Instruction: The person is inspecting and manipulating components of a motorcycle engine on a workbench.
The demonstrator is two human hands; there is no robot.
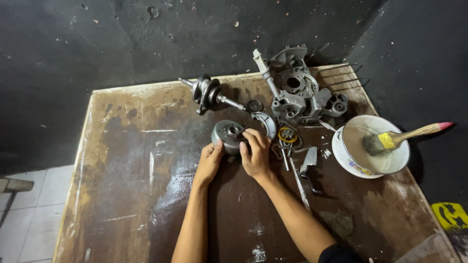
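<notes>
A round grey metal flywheel rotor (227, 134) lies on the worn brown table (136, 185). My left hand (209, 161) rests against its near left side with fingers touching the rim. My right hand (255, 153) grips the rotor's right side, fingers curled over its top edge. Just right of the rotor lie a curved metal shoe (265, 122) and a small sprocket with a chain (287, 136).
A crankshaft (209, 93) and a grey engine crankcase (300, 92) sit at the far edge. A white bowl (375, 144) of cloudy liquid holds a paintbrush (404, 136) at right. Small tools (308, 163) lie near my right wrist. Dark walls surround the table; tiled floor at left.
</notes>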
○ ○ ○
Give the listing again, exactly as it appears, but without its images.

FINAL ANSWER:
Instruction: The person is inspecting and manipulating components of a motorcycle engine on a workbench.
The demonstrator is two human hands; there is no robot.
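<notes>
A round grey metal flywheel rotor (227, 134) lies on the worn brown table (136, 185). My left hand (209, 161) rests against its near left side with fingers touching the rim. My right hand (255, 153) grips the rotor's right side, fingers curled over its top edge. Just right of the rotor lie a curved metal shoe (265, 122) and a small sprocket with a chain (287, 136).
A crankshaft (209, 93) and a grey engine crankcase (300, 92) sit at the far edge. A white bowl (375, 144) of cloudy liquid holds a paintbrush (404, 136) at right. Small tools (308, 163) lie near my right wrist. Dark walls surround the table; tiled floor at left.
</notes>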

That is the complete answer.